There’s another phenomenon happening. The social networks are eating into our reading time. Readers have their own resistance, their own challenges managing their online time.
Yes, there are plenty of readers who don’t have Facebook or Twitter accounts, who may read this and laugh. But many of us do, and if we’re being honest with ourselves, every minute spent conversing online is another minute we aren’t reading.
I can’t help but wonder if this is what will ultimately drive the trend toward ebooks, since one out of every three readers prefer to read electronically now.
One in three, folks. That’s a large chunk of the market.
So how do you turn it off? How do you discipline yourself, walk away from the fun?
But what’s more important? Writing the very best book you can possibly write, or taking a quiz about which Goddess you are?
Reading the top book on your teetering TBR stack, or reading what other people think about said book?
For writers, you have to set your priority, and every time your fingers touch the keyboard, that priority really should be writing.
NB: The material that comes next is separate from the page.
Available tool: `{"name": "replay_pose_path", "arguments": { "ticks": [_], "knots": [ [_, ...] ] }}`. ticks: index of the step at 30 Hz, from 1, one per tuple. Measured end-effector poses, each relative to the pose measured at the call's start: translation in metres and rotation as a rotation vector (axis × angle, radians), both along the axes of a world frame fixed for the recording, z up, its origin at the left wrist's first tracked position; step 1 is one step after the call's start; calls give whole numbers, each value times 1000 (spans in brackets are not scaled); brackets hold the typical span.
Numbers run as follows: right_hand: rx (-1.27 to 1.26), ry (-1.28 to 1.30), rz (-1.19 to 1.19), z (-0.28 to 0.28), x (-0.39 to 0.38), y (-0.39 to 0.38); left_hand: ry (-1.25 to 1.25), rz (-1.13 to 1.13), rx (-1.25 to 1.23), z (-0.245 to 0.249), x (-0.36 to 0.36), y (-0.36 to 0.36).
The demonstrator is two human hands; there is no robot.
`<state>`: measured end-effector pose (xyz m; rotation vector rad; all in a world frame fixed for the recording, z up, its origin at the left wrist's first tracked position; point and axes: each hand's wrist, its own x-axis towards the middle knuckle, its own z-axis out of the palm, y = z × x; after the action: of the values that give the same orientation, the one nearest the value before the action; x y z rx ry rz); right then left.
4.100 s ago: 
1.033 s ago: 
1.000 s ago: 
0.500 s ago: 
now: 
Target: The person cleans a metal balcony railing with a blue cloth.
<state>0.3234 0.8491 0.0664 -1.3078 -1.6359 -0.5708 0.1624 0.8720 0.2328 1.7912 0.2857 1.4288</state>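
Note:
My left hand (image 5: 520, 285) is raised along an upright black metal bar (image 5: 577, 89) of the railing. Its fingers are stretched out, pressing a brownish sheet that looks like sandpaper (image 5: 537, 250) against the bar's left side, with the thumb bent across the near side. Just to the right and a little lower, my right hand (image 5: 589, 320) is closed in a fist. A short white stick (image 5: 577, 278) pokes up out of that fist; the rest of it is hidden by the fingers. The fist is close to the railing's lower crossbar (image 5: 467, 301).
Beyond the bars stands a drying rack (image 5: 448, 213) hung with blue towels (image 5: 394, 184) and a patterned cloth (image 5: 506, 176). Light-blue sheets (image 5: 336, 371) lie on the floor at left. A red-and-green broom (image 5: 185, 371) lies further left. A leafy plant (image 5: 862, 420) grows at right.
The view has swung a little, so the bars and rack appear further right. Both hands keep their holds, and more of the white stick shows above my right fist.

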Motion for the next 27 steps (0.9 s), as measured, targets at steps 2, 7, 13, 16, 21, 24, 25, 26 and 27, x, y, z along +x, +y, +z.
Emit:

The rest will fall into place. I hypothesize that while the Internet is taking a chunk of reading time, most readers still read a great deal. Which means we need to keep up the machine to feed them, right?
Does this post sound like you? Are you easily distracted? Frustrated because you can’t seem to get a grip on things? There are a bunch of great tools out there to help you refocus your creative life. Here’s a list of the websites and blogs that I’ve used over the past year to help me refocus mine.
Take fifteen minutes a day off your social networking and read one of these. I promise it will help you reprioritize your day.
Because really, what’s the point in being a writer if you don’t write?